Just like filmmakers, photographers and other creatives who now produce meaningful work from technology carried in their pockets, oral historians have also become on-the-fly professionals. The Jewish Women’s Archive, on whose board of directors I serve, has a new app called StoryAperture, which allows interviews to be easily recorded, uploaded and archived. Businesses are even cropping up to help guide the process: one called StoryTerrace will, for a baseline fee of $1,900, furnish a family with a dedicated researcher-writer and, ultimately, a lifelong keepsake.
With me being a freelance writer, my family should have been ahead of the game, but I turned out to be the weak link.
After many months of our meetings, as Grandpa grew weaker, I deposited the cassette tapes in the silver bag, along with the recorder, and put it in the desk in my minuscule Upper West Side apartment. He died on Christmas Eve, 2000.
Time marched on and my husband and I moved to the suburbs, bringing the silver bag with us. Then came babies, one in 2002 and another two years later. The bag was relocated to the back of the closet behind the Graco Pack n’ Play. When we moved to a different house in 2003, the bag did too. Today, from where I sit, I can see it in the corner behind an old humidifier and a stack of back issues of National Geographic. The bag is ripped and its contents are covered in a fairly thick layer of dust.
Lately, I’ve been thinking a lot about Grandpa’s stories, about our interviews. My dad had a nasty fall down a flight of stairs this spring, and for a long stretch of his rehabilitation, he was a patient in the same facility where I used to visit Grandpa. The place was redone and renamed, but winding my way up the hill, past the deer, to the parking lot, I naturally thought of the silver bag.

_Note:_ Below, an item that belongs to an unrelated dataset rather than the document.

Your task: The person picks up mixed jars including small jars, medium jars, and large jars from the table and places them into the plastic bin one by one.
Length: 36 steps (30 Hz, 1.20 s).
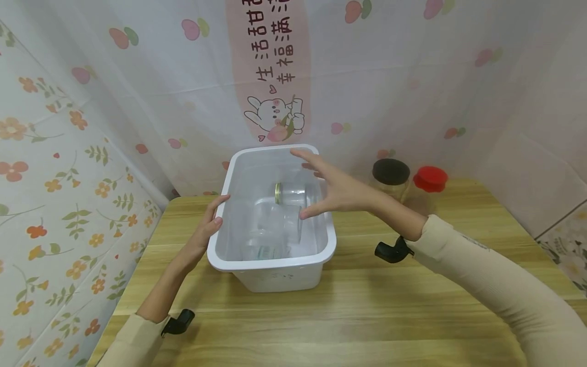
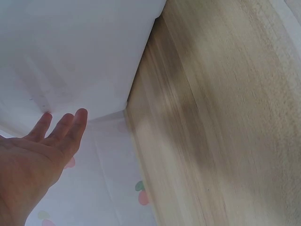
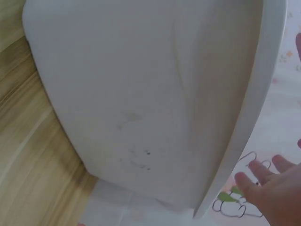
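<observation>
A white plastic tub (image 1: 270, 265) stands on the wooden table. Lying inside it are several clear containers, among them a glass jar (image 1: 293, 194) with a gold-coloured lid and a clear jar (image 1: 263, 248) near the front. My left hand (image 1: 205, 232) is at the tub's left rim; in the left wrist view its fingers (image 2: 80, 125) are extended beside the outer wall. Above the right rim, my right hand (image 1: 344, 188) has thumb and fingers spread wide, with nothing held. The right wrist view shows that hand (image 3: 277, 193) past the rim.
Behind my right forearm stands a jar with a black lid (image 1: 391, 172), partly hidden. Beside it is a red lid-like object (image 1: 431, 178). A printed curtain (image 1: 183, 92) hangs behind the table (image 1: 284, 326). Black wrist mounts (image 1: 393, 251) stick out from both sleeves.
</observation>
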Available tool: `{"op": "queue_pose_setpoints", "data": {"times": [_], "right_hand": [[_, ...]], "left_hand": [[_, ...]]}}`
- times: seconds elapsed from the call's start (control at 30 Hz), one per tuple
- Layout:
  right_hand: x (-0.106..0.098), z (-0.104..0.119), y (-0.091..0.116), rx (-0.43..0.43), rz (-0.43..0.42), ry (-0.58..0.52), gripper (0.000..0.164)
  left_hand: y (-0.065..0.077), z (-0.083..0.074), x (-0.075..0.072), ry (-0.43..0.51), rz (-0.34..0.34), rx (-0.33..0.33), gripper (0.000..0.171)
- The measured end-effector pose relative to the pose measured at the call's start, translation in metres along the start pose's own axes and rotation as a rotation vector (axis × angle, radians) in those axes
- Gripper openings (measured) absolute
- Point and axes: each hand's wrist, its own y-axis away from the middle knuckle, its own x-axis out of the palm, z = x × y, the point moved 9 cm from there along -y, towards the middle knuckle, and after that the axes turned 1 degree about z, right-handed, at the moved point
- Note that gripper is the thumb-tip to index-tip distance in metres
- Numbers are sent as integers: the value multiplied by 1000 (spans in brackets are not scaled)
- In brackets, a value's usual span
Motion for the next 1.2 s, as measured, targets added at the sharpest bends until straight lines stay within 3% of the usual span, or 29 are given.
{"op": "queue_pose_setpoints", "data": {"times": [0.27, 0.4, 0.7, 0.97, 1.2], "right_hand": [[-25, -20, 24, 65, -171, -111, 71], [-37, -29, 35, 50, -232, -137, 58], [-59, -51, 63, 32, -302, -34, 52], [-67, -69, 87, 82, -332, 29, 51], [-69, -83, 101, 137, -347, 16, 48]], "left_hand": [[-1, -1, 1, 13, 4, 16, 56], [-1, 0, 1, 13, 4, 14, 56], [-1, -2, 2, -9, 11, 13, 57], [0, -4, 2, -2, 18, 23, 56], [0, -2, 2, 1, 14, 19, 56]]}}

As Dad has slowed down, a new opportunity to add to the Oringel family archive has presented itself and I’ve already started the process His stories pick up where Grandpa’s left off. Dad’s domain was Erasmus Hall and Ebbet’s Field, stoop ball and chicken soup, but also business school and pension plans, a move to the suburbs, assimilation.
These next few weeks will offer the best possible circumstances for family storytelling. While others are prepping stuffing and sides, I’m double-checking the storage on my iPhone. There is a lot to say, hear and tell and I plan on capturing it all. The good news is that I have help. My daughter is her school newspaper’s editor-in-chief.
Amy Oringel is a freelance writer based in Bedford, N.Y., and a board member of the Jewish Women’s Archive.